“Feliz e ponto”, de Silva


Aqui, a gente apresenta opiniões acerca de temas relacionados às discussões de gênero, sexualidade, racismo e LGBTfobia, sob um olhar do Feminismo e da Teoria Queer.


Para quem estava acostumado com o rapaz doce e tímido de A Visita ou Moletom, a surpresa com o clipe de Feliz e Ponto - música do terceiro álbum de Silva - foi certa. A doçura, bem característica do cantor, não ficou de lado, mas ganhou um quê de pimenta. Com a mesma sensibilidade que sempre tratou os sentimentos em suas músicas, nesta última, sua abordagem não foi diferente. O grande choque, entretanto, foi a introdução de um aspecto mais sensual e sexual - até então não empregado pelo artista -  mas não menos delicado e sentimental.
O clipe começa com uma sequência de figuras da natureza: rios, matas, céu e cachoeira, trazendo, inclusive, seus sons particulares. Com o início da música, introduz-se imagens de mãos tocando as pernas e a barriga de uma segunda pessoa, como se este ato fosse, também, parte do ambiente anteriormente apresentado, portanto, tão natural quanto. Ao decorrer do vídeo, é possível ver o próprio cantor na cena, a qual simula uma relação afetiva com a outra personagem: uma mulher.
Apesar de não esperarmos essa postura do músico, ela é facilmente aceitável após a colisão inicial.
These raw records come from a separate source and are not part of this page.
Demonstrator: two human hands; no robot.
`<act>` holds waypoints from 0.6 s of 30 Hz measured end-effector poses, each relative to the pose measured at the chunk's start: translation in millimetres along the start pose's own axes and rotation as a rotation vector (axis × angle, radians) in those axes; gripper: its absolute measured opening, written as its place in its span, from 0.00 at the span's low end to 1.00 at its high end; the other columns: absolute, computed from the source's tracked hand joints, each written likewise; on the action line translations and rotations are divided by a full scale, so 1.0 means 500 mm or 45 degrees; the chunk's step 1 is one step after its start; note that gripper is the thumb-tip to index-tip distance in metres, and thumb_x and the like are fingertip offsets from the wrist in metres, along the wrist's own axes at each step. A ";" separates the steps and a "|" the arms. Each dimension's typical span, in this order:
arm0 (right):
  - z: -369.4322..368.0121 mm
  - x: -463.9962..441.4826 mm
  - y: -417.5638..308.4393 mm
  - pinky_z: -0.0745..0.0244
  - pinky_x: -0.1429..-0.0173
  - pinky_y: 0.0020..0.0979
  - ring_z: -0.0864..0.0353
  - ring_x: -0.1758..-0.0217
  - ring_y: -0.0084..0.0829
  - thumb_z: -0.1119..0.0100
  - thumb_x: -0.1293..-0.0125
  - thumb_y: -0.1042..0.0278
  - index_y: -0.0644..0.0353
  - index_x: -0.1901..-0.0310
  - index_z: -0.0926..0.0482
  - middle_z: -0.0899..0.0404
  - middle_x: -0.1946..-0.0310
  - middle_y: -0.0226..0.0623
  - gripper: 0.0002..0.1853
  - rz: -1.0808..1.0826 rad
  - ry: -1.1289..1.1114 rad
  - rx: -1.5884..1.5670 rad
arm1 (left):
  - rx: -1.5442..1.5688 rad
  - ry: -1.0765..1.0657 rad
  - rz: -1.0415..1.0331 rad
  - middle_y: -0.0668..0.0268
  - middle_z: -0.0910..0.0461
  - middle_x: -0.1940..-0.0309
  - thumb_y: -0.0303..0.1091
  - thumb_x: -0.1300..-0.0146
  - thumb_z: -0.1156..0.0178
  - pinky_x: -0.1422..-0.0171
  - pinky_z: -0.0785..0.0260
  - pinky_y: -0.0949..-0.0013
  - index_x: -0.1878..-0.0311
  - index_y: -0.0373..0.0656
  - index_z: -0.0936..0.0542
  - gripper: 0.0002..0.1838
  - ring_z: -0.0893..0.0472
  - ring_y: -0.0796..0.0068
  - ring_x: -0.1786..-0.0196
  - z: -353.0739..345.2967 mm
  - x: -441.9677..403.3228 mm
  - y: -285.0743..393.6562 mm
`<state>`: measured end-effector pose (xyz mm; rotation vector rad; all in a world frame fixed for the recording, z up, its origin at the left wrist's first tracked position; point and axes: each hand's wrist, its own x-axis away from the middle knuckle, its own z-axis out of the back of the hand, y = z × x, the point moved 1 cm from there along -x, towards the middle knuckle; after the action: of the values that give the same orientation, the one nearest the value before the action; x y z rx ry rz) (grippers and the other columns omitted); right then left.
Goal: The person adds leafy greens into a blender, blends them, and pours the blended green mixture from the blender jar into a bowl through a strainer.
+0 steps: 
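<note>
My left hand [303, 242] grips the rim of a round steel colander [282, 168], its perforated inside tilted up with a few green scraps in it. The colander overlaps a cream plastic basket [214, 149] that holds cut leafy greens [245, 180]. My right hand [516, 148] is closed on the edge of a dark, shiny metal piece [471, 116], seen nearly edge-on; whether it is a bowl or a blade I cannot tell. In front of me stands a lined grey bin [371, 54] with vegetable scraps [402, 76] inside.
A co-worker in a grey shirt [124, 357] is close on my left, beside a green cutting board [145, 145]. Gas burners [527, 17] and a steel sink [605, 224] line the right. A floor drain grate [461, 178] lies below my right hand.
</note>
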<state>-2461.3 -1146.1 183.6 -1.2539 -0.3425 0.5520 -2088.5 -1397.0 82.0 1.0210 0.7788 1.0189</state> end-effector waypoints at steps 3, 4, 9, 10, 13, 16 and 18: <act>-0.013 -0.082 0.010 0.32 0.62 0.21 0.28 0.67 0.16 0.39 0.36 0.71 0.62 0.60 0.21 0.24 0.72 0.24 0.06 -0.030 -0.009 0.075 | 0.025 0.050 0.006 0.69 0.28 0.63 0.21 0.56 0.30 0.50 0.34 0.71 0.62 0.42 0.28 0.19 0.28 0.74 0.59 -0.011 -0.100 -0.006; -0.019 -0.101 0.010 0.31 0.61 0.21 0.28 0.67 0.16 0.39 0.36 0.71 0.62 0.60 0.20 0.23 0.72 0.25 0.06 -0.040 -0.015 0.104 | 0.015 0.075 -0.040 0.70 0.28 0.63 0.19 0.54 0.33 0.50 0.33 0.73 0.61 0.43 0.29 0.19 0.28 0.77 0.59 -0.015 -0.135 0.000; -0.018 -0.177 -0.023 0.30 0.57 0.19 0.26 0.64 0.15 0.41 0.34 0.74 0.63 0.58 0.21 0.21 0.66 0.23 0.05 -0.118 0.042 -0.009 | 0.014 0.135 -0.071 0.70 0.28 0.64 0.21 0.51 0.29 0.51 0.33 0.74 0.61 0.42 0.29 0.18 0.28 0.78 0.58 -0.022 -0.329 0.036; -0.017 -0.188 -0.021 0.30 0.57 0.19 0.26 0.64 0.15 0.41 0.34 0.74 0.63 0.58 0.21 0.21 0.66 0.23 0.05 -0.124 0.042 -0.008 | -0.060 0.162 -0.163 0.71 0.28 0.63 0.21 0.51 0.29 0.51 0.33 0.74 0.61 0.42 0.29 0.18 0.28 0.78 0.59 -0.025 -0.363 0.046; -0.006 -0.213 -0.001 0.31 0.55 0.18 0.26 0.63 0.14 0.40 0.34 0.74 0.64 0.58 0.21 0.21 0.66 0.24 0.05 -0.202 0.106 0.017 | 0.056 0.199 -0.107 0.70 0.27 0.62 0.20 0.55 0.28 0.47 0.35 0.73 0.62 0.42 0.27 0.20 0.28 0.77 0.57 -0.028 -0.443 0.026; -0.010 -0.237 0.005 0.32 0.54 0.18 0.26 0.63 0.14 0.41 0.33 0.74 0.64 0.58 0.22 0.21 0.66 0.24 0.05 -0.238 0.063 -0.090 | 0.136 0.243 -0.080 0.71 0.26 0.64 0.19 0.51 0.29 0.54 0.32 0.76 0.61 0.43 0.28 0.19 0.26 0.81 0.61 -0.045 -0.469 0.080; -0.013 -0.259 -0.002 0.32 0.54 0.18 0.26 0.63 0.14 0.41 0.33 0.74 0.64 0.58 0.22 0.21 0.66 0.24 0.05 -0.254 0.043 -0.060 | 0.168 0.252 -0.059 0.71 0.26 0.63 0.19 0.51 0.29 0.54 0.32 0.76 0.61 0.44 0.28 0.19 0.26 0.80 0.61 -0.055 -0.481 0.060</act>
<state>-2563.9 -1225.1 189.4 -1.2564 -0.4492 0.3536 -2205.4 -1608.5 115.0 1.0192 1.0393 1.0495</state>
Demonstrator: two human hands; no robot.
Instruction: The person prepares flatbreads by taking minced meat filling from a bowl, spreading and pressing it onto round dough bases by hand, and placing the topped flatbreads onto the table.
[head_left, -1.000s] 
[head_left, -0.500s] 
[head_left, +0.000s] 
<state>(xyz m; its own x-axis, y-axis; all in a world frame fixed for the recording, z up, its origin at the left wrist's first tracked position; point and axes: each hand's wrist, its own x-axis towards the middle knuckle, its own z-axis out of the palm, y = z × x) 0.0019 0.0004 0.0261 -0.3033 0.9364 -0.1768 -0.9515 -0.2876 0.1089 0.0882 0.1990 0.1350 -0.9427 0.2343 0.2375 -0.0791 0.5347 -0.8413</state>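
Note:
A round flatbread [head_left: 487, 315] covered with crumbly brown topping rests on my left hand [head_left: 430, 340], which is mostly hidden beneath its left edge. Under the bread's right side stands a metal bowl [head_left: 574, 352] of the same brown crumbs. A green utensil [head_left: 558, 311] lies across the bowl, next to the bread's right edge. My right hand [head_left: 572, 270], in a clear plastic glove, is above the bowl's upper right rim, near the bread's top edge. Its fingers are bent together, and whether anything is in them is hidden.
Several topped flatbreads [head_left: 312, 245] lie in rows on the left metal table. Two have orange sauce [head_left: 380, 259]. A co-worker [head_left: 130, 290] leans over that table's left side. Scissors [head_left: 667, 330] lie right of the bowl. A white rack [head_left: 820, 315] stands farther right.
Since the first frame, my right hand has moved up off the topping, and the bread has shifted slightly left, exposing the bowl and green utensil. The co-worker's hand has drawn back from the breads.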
A expectativa que temos para um homem é, sempre, de que ele esteja com uma mulher. A sociedade naturaliza a relação heteronormativa, fazendo dela a ordem. O impacto se dá pela conduta inesperada do artista, ou melhor, da imagem que foi construída por aqueles que acompanham seu trabalho, mas não pela atitude em si. O comportamento indicado foi normalizado socialmente.
Em um segundo ato, as figuras masculina e feminina são apresentadas separadamente, intercalando-se em cena. As imagens transmitem paz, como se as personagens estivessem em um momento muito íntimo e pessoal, de quietude, calmaria e tranquilidade. A relação que tiveram não teve peso algum. Não teve motivos para pesar.
Posteriormente, a cena inicial se repete. Dessa vez, entretanto, são as mãos de outra pessoa que passeiam pelo corpo de Silva.  Aos poucos, a imagem revelada é de um homem, com quem troca beijos e carícias. A relação, já dentro da aceita heteronormatividade, tomando em consideração a trajetória do cantor, foi vista como escandalosa. Quando tomada da perspectiva homoafetiva, é ainda mais chocante. No contexto social em que a heteronormatividade foi imposta como a atitude certa, a  homoafetividade torna-se impensável e desprezível, de maneira que não cogitamos esta forma de relacionamento para nós ou para os outros.
Caminhando para o fim do vídeo, a sequência de imagens intercaladas das três personagens volta a ser reproduzida. Mais uma vez, a ação não representou peso psicológico ou social. O melhor do clipe, entretanto, ainda fica guardado para o fim. O grand finale é a cena na qual os três estão juntos, se beijando e se acariciando. A ausência de outros seres humanos e o ambiente natural nos faz refletir sobre a dicotomia certo e errado: seriam as nossas ações frutos da pura biologia ou de construções socialmente fabricadas? Será que, longe daqueles que julgam nossos feitos, não faríamos, sem peso, o que é de vontade?